In the past, I have seen first hand how teachers used such things to teach English in their classrooms. I’ve also seen how many observing teachers and administrators showered praise to such teachers for the “brilliant and innovative idea” to teach personality traits through astrology.

I find this to be overwhelmingly irresponsible. As teachers, we should be teaching things that are actually true. Including pseudoscience as a means to teach another subject with not even a hint of skepticism does nothing for the critical thinking skills we are meant to be emphasizing. It does a tremendous disservice to our students to include these things.

Yet this was never even mentioned to me in teacher school. My professors lectured long about “critical thinking” and “cultural bias,” but there was no warning about picking themes based in reality. I talk to a lot of busy teachers who source and share lessons through teaching websites. While idea sharing is great, I’ve found pseudoscience to be rampant among shared lessons in non-scientific subjects. The sheer amount of woo-based ESL lessons is disheartening, to say the least.

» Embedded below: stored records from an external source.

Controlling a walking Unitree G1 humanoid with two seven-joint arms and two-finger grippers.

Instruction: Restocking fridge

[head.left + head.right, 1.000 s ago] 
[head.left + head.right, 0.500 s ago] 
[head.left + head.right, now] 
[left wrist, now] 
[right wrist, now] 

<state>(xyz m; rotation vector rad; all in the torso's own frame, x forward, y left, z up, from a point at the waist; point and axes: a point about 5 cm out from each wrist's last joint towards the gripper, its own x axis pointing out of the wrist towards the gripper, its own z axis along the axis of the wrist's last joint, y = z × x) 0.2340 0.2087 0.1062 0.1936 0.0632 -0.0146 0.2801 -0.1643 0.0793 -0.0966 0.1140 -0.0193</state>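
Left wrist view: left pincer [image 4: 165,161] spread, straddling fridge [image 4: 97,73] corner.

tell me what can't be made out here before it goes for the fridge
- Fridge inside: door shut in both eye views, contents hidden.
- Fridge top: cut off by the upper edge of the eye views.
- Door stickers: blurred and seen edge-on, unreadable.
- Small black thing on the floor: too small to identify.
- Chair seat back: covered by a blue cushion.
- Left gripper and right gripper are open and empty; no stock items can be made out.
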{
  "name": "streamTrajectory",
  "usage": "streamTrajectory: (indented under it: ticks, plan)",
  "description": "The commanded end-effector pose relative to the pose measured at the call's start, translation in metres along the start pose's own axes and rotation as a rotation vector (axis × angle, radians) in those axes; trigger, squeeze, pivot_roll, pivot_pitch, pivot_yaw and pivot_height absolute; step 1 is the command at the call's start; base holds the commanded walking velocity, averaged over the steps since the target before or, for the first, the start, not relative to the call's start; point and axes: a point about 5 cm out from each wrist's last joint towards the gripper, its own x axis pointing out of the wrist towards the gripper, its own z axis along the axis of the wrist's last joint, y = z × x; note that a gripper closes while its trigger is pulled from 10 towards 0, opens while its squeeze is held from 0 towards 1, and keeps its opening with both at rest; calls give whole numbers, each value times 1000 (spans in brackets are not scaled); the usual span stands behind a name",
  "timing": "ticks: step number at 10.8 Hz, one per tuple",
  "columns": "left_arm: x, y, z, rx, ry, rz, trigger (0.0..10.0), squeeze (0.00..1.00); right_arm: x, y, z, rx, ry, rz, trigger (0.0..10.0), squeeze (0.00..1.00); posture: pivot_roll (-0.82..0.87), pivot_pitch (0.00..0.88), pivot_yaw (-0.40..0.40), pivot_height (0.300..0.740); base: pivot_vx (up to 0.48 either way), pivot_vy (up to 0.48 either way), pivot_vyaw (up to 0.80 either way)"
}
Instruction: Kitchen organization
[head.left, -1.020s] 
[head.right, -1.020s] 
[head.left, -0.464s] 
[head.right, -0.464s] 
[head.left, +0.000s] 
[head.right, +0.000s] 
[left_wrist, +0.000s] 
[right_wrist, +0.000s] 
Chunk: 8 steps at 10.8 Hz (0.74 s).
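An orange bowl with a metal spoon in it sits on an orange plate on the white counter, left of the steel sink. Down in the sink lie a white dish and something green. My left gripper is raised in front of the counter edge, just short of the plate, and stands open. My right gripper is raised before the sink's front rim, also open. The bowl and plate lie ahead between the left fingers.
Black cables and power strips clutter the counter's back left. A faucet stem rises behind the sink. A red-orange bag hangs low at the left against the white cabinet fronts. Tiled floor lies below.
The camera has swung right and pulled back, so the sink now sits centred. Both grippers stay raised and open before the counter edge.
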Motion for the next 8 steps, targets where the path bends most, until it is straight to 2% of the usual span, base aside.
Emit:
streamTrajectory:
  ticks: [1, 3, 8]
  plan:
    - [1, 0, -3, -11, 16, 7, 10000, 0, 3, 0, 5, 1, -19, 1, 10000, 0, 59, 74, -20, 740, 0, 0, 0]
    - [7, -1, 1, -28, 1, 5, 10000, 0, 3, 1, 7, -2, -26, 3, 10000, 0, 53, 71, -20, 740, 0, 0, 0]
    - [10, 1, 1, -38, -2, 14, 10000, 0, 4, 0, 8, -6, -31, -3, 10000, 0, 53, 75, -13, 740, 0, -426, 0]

While the science classroom is a good one to be front and center on the skeptic’s radar, let’s not get so focused on it that we ignore the other school battles we need to fight.

Want specific examples?
Here is a popular worksheet website
This was linked on a number of forums
Another ESL worksheet site
Lesson ideas with woo mixed in

2 Comments

  1. Nice post. I’ve been in ESL for a few decades and have found that most ESL/EFL reading coursebooks average at least 1 wooish article. I was happy to use those chapters as it enabled me to bring in some material with counterarguments. Still, it’s always gnawed at me that even ESL often propagates bad ideas.

    I authored an EFL reading coursebook (Essential Reading 3) through Macmillan and sneaked in a chapter that is mostly critical of the idea that blood types determines personality, and a follow-up reading on astrology, but presented in a way that students can test its accuracy. A small counterattack against an onslaught of nonsense, but hey, we all do what we can, right?

    1. Yes, it is unfortunate that ESL/EFL teachers don’t need to know science to teach English. There is so much English content in textbooks that teachers often do not bother to check whether the words are actually true. Students absorb a lot unknowingly, and then bad ideas continue to propagate.

      The blood typing thing is very popular here (in Korea and East Asia in general), and I keep seeing it taught directly in classes as a “fact” despite it completely lacking evidence. I think it’s great that you could provide some counter-evidence against pseudoscientific claims in your textbook.

      I especially agree with your last statement: yes, we do all we can. (At least, some of us do.)